- [Your task]: Could you copy all of the records below exactly as they appear?

◆ ◆ ◆

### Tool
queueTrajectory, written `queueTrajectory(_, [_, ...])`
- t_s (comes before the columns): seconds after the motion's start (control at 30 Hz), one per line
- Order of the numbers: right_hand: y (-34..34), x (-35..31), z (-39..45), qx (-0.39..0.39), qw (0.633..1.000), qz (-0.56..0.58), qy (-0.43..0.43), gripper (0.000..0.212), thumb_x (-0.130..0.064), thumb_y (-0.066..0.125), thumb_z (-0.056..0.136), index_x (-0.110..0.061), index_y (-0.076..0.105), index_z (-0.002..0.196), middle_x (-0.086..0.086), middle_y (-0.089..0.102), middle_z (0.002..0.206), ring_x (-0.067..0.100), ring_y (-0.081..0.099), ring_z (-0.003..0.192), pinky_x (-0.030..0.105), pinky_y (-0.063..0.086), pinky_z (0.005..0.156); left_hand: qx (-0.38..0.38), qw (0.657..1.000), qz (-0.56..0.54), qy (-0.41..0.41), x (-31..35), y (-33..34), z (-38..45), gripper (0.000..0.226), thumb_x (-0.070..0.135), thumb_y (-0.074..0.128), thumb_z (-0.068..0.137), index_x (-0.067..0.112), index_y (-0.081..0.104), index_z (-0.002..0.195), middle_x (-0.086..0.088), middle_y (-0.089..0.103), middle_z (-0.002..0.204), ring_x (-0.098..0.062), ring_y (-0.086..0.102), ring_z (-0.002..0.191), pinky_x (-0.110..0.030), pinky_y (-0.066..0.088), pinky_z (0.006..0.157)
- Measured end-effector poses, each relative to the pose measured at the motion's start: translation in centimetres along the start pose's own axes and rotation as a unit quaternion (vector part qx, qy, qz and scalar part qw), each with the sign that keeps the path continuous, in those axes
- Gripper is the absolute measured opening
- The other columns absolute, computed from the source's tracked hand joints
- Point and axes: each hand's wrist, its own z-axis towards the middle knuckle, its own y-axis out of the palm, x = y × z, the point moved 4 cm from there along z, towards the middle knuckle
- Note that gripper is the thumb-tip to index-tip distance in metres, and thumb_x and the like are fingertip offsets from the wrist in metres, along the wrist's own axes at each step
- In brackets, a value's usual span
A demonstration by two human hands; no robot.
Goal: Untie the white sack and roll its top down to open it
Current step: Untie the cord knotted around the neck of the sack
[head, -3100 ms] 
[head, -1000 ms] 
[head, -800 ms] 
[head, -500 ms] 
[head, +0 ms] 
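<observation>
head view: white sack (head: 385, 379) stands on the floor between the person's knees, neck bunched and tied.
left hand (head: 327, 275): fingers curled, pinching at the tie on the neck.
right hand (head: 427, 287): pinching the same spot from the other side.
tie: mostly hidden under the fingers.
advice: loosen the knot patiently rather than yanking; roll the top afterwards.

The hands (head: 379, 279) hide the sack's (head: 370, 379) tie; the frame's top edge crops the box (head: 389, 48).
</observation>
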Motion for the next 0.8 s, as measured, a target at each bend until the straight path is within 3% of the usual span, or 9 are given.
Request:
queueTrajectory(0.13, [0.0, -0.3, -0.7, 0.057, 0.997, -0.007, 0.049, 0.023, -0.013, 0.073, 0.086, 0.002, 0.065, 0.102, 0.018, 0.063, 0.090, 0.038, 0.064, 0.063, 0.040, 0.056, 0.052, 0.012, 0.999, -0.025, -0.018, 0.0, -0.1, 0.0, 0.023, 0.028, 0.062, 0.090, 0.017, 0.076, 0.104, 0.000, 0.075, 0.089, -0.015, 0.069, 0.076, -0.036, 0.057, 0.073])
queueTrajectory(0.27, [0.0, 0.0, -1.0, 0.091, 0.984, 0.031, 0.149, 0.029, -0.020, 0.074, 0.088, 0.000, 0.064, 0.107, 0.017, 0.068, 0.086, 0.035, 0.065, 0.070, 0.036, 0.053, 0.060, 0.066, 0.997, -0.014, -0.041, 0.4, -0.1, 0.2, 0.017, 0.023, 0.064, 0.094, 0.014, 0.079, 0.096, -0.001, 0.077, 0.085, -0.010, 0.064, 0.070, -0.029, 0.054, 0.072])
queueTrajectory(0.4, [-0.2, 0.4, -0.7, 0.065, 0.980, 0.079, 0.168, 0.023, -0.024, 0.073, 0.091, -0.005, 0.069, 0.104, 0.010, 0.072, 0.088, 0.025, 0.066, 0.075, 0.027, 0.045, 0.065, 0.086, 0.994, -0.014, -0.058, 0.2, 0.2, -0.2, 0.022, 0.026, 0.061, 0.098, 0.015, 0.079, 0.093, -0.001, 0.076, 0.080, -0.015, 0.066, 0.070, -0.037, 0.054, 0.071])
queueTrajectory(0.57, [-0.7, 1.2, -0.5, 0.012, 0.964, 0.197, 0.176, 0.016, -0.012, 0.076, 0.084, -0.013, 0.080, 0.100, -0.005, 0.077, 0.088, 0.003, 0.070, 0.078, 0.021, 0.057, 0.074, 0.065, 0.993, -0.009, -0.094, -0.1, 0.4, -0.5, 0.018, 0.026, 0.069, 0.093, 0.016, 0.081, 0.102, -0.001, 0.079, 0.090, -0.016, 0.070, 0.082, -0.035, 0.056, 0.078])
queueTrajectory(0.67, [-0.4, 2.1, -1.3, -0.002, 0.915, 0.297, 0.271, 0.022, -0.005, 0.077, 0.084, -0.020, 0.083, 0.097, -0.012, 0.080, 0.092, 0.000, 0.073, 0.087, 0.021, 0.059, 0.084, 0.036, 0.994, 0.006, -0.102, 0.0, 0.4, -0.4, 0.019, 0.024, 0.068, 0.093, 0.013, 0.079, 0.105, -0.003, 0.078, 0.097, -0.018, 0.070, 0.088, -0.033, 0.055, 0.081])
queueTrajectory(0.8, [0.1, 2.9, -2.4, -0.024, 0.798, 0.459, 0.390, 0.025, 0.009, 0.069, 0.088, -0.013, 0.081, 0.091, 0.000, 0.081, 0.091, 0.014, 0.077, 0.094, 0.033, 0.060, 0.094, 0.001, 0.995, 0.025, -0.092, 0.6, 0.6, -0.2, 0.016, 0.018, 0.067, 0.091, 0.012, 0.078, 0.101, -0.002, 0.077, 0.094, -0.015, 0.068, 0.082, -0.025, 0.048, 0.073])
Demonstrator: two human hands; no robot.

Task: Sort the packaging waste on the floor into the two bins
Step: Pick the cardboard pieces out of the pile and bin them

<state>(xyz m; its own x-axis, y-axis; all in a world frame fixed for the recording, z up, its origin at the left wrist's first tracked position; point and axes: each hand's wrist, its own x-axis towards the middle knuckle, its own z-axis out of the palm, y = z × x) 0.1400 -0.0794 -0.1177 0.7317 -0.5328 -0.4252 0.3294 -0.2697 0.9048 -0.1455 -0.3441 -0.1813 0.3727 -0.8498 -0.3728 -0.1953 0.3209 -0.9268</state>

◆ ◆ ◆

- [Answer to this problem]:
### Tool
queueTrajectory, written `queueTrajectory(_, [_, ...])`
- t_s (comes before the columns): seconds after the motion's start (control at 30 Hz), one per line
- Order of the numbers: right_hand: y (-34..34), x (-35..31), z (-39..45), qx (-0.39..0.39), qw (0.633..1.000), qz (-0.56..0.58), qy (-0.43..0.43), gripper (0.000..0.212), thumb_x (-0.130..0.064), thumb_y (-0.066..0.125), thumb_z (-0.056..0.136), index_x (-0.110..0.061), index_y (-0.076..0.105), index_z (-0.002..0.196), middle_x (-0.086..0.086), middle_y (-0.089..0.102), middle_z (0.002..0.206), ring_x (-0.067..0.100), ring_y (-0.081..0.099), ring_z (-0.003..0.192), pinky_x (-0.030..0.105), pinky_y (-0.063..0.086), pinky_z (0.005..0.156); left_hand: qx (-0.38..0.38), qw (0.657..1.000), qz (-0.56..0.54), qy (-0.41..0.41), x (-31..35), y (-33..34), z (-38..45), gripper (0.000..0.226), thumb_x (-0.070..0.135), thumb_y (-0.074..0.128), thumb_z (-0.068..0.137), index_x (-0.067..0.112), index_y (-0.081..0.104), index_z (-0.002..0.195), middle_x (-0.086..0.088), middle_y (-0.089..0.103), middle_z (-0.002..0.204), ring_x (-0.098..0.062), ring_y (-0.086..0.102), ring_z (-0.002..0.191), pinky_x (-0.110..0.030), pinky_y (-0.066..0.088), pinky_z (0.006..0.157)
- Measured end-effector poses, each relative to the pose measured at the motion's start: translation in centimetres along the start pose's own axes and rotation as a unit quaternion (vector part qx, qy, qz and scalar part qw), each with the sign that keeps the path continuous, in those axes
- Gripper is the absolute measured opening
- The other columns absolute, computed from the source's tracked hand joints
- Point and axes: each hand's wrist, its own z-axis towards the middle knuckle, its own y-axis out of the palm, x = y × z, the point moved 4 cm from there along z, towards the middle knuckle
- Note that gripper is the thumb-tip to index-tip distance in metres, and thumb_x and the like are fingertip offsets from the wrist in metres, along the wrist's own axes at each step
- In brackets, a value's usual span
A demonstration by two human hands; no robot.
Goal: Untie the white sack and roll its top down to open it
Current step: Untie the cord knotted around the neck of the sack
[head, -3100 ms] 
[head, -1000 ms] 
[head, -800 ms] 
[head, -500 ms] 
[head, +0 ms] 
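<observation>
head view: white sack (head: 385, 379) stands on the floor between the person's knees, neck bunched and tied.
left hand (head: 327, 275): fingers curled, pinching at the tie on the neck.
right hand (head: 427, 287): pinching the same spot from the other side.
tie: mostly hidden under the fingers.
advice: loosen the knot patiently rather than yanking; roll the top afterwards.

The hands (head: 379, 279) hide the sack's (head: 370, 379) tie; the frame's top edge crops the box (head: 389, 48).
</observation>
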Motion for the next 0.8 s, as measured, a target at each bend until the straight path is within 3% of the usual span, or 9 are given.
Request:
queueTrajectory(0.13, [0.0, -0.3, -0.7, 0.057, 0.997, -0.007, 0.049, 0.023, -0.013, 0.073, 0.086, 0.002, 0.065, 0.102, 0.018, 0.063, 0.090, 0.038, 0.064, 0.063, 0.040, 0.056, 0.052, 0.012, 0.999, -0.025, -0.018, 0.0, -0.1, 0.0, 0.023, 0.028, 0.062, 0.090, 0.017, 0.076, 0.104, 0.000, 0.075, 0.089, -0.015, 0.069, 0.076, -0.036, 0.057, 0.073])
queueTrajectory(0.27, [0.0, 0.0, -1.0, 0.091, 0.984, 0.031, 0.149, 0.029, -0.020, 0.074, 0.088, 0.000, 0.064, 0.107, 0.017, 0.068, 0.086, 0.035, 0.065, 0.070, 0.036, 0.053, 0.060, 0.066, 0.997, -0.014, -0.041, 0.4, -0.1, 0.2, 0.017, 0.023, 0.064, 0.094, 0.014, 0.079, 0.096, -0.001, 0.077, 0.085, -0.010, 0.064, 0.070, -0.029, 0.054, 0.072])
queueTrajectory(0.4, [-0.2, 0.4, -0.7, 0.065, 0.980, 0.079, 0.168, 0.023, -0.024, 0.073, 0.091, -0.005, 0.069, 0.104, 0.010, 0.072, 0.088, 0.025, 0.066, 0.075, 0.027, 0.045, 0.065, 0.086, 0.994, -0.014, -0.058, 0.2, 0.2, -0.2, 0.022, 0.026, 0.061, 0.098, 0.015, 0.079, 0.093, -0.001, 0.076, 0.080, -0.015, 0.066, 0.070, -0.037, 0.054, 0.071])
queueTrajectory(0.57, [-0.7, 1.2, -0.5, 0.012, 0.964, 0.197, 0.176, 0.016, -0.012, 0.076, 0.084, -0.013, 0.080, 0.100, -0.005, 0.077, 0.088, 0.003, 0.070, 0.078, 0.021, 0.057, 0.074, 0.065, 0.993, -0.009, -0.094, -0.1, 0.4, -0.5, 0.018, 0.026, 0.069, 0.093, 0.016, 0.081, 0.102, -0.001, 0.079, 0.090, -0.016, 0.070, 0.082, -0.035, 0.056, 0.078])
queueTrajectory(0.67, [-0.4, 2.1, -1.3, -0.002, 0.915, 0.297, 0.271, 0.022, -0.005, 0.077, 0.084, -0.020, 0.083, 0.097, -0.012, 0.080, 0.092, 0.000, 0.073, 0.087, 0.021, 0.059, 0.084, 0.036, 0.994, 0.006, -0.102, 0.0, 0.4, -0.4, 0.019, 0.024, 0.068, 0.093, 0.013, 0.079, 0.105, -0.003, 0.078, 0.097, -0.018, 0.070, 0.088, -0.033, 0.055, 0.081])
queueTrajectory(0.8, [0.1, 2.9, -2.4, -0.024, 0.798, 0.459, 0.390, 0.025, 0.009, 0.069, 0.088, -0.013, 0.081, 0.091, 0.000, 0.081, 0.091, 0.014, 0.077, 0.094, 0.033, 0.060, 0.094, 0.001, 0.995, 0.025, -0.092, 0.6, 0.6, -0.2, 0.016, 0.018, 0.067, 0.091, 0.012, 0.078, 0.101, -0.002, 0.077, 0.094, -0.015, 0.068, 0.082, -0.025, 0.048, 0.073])
Demonstrator: two human hands; no robot.

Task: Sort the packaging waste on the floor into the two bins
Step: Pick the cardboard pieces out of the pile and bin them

<state>(xyz m; its own x-axis, y-axis; all in a world frame fixed for the recording, z up, its origin at the left wrist's first tracked position; point and axes: each hand's wrist, its own x-axis towards the middle knuckle, its own z-axis out of the palm, y = z × x) 0.1400 -0.0794 -0.1177 0.7317 -0.5328 -0.4252 0.3294 -0.2697 0.9048 -0.1455 -0.3441 -0.1813 0.3727 -0.8498 -0.3728 -0.1953 0.3209 -0.9268</state>

This finishes the response to the exercise.